The integrated solid waste management in Turkey does not cover the whole country and Turkey's waste collection coverage rate is 77% in total, whereas its unsound waste disposal rate is 69% (Waste Atlas, 2020). In addition to this, the Eurostat data are reliable, yet it does not represent the whole country because it only considers the population in the areas that the data are available. Hence, the referred MSW generation actual data in this study may not represent truly the MSW generation trend of the country.
The BPNN method predicts MSW generation values of Turkey with relative errors between 6% and 16% as shown in Table 4. The relative error of SVR is between 14% and 21%. It can be concluded that BPNN and SVR methods can be applied favorably with the relative errors lower or slightly higher than 15%, whereas BPNN is slightly better for the case of Turkey.
Predicted Municipal Solid Waste Generation Values by Backpropagation Neural Network and Support Vector Regression and Their Relative Errors for Turkey
Eurostat (2019c).
According to the results of Turkish Statistical Institute (TurkStat), MSW management is a major problem faced by municipalities (Turan et al., 2009). Yet, there is insufficient reliable data to produce a sound projection for the future of the MSW of Turkey (Bakas and Milios, 2013). Therefore, the results of this study might give a rational insight into the future of MSW generation forecasting and related management strategies.
Conclusion
Waste generation forecasting, which is the main concern of MSW management systems, was performed for different countries. Machine learning approaches are mostly used in energy studies in the literature related to Turkey and the application of ANN models in MSW forecasting is limited. In this study, three different machine learning approaches (BPNN, GRNN, and SVR) were applied with training and test datasets regarding GDP, DMC, and RP inputs/parameters. The algorithms were tested with datasets, which belong to 7 years (2010–2016), and the countries mostly in Europe. The results show that BPNN and SVR methods can be applied successfully to the countries in Europe as well as for the case of Turkey to predict the MSW generation.
Estimating waste generation is essential to ensure that current waste management strategies and treatment technologies continue to function effectively and that waste generation rates are in line with future changes. A proper waste management system is influenced by a variety of factors that depend heavily on the amount of waste, such as appropriate infrastructure, government incentives, applicable laws, and regulations. Thus, with the presented results, waste management strategies can be better planned in advance and adapted to unforeseen conditions. In addition, the results presented in this study can be used as a decision support tool for MSW management planners to analyze the state of the current waste management system and generate scenarios for future projections.
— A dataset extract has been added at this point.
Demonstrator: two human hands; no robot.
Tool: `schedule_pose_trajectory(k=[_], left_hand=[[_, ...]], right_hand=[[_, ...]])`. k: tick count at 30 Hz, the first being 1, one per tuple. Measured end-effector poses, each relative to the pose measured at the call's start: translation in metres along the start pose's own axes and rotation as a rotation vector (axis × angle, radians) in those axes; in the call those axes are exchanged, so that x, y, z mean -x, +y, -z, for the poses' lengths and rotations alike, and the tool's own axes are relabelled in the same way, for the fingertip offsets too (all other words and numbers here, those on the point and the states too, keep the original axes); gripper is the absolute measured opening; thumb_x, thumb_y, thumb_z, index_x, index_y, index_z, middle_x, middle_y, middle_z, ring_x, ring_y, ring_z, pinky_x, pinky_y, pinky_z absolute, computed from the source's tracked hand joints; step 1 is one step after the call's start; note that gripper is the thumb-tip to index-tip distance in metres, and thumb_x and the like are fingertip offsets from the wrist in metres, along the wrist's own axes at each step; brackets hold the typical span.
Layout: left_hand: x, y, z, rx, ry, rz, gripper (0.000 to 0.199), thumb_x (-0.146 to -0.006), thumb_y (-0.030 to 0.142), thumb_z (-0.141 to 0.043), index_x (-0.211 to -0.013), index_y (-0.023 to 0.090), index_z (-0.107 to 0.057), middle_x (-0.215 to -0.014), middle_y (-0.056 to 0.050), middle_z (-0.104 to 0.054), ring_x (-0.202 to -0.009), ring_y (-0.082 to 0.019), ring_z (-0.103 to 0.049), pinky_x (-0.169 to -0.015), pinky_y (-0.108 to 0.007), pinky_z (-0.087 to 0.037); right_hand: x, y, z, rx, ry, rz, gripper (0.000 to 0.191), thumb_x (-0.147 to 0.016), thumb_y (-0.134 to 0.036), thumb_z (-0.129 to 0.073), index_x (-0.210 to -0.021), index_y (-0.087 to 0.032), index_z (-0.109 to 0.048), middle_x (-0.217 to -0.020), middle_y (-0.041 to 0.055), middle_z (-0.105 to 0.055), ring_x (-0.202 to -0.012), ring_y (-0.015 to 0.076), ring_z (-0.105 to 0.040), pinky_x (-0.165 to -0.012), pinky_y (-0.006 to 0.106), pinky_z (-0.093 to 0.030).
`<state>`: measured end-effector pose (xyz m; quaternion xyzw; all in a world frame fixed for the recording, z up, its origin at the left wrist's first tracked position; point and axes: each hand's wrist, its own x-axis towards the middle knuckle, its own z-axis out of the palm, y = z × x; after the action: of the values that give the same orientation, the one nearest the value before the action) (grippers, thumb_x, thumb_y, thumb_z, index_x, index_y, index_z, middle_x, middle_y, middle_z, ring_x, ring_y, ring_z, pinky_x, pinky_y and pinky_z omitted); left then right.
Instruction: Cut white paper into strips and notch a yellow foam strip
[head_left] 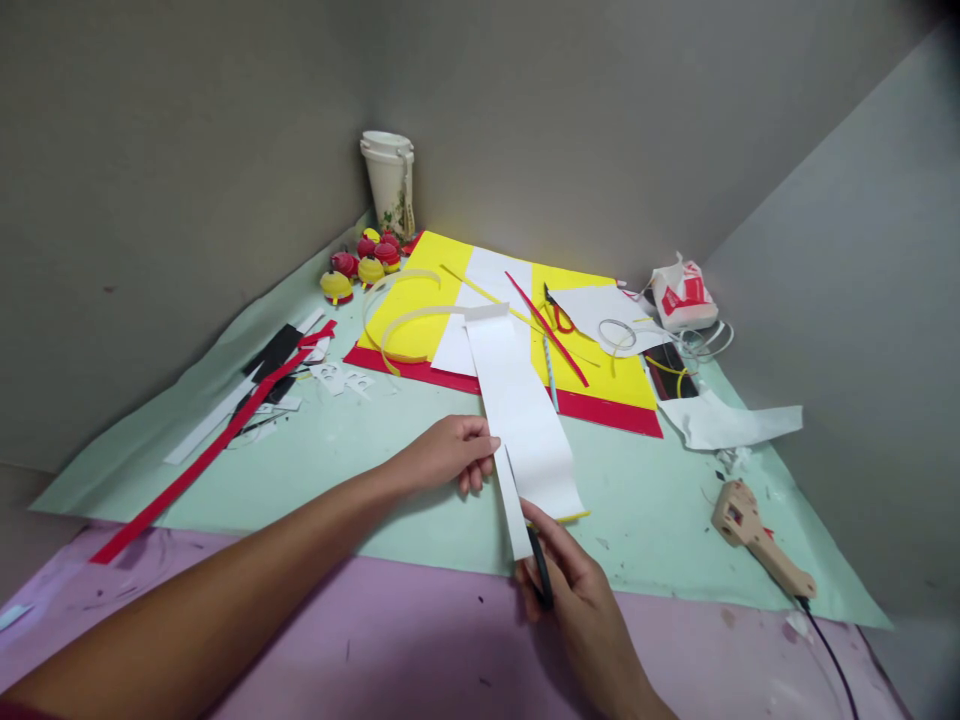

If the input and output variables are identified well, machine learning approaches can give a good projection about the waste generation and this projection can be utilized for different countries. Furthermore, the developing countries with missing data can develop more realistic strategies for MSW management by not relying solely on international databases such as Eurostat to forecast MSW generation.
Footnotes
Author Disclosure Statement
No competing financial interests exist.
Funding Information
The author received no financial support for the research, authorship, and/or publication of this article.